Page MenuHomePhabricator

Unable to edit external-ids ref in notedb due to validation
Open, Stalled, MediumPublic

Description

Gerrit accounts were recently migrated to a new storage mechanism called notedb which stores data directly in git. When attempting to resolve T197083 I manually checked out the external-ids ref from the All-Users database in gerrit. I then made a commit to remove a duplicate email id from the external-ids ref. When attempting to push my change back to gerrit, my push was rejected due to many validation errors.

Apparently the migration created a notedb with a lot of invalid duplicate email records and resolving the issue will require a ton of disambiguation of the date.

I received a total of 283 errors, most of them are duplicate email errors resembling the following pattern:

remote: error: Email 'user@wikimedia.org' is not unique, it's used by the following external IDs: 'gerrit:user', 'mailto:user@wikimedia.org'

Event Timeline

mmodell created this task.
$ ssh -p 29418 gerrit.wikimedia.org 'gerrit gsql'
gerrit> select * from account_external_ids where email_address='jbranaa@wikimedia.org';
 account_id | email_address         | password | external_id
 -----------+-----------------------+----------+----------------
 59yy       | jbranaa@wikimedia.org | NULL     | gerrit:jbranaa
 45xx       | jbranaa@wikimedia.org | NULL     | gerrit:jrbranaa

Note how the same email is known with two different ids.

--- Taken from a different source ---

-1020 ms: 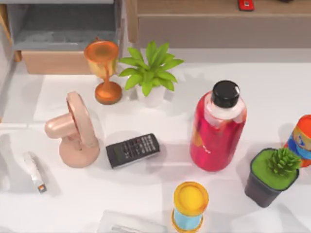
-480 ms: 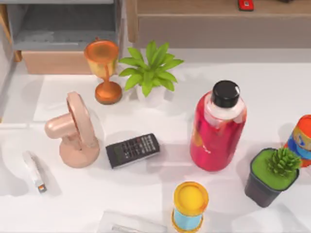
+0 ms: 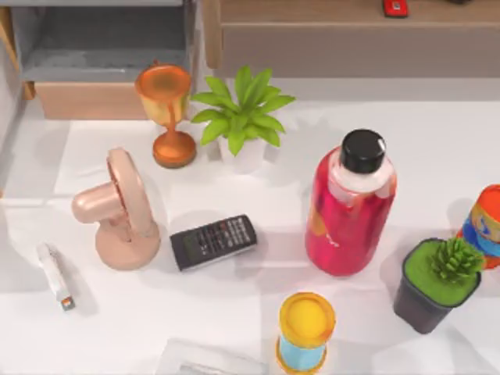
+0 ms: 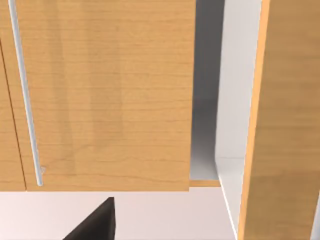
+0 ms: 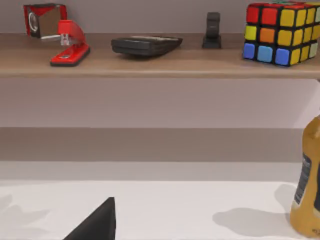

Some accounts have a mailto: external_id so I guess they are out of scope. In the end I came up with:

gerrit> select email_address, count(*) as occurences, group_concat(external_id order by account_id)  from account_external_ids where external_id LIKE 'gerrit:%' group by email_address having occurences > 1;
...
(114 rows)

There is at least one email that have four accounts and couple more addresses having three accounts.

@hashar that is old data :), it’s stored in All-Users now which you have to clone a repo.

See https://phabricator.wikimedia.org/T197083#4280194

You would also what to grep specific text to be able to find the user too.

Yup I got that Gerrit is now relying on NoteDB for the accounts data, but at least the database give us a snapshot of the state pre migration. I guess the conversion from ReviewDB to NoteDB has not been straightforward and cause a wild bunch of issues and errors.

If we can identify a pass to fix up the accounts, there is apparently "only" a hundred of them being affected. That might be fixable without too many troubles.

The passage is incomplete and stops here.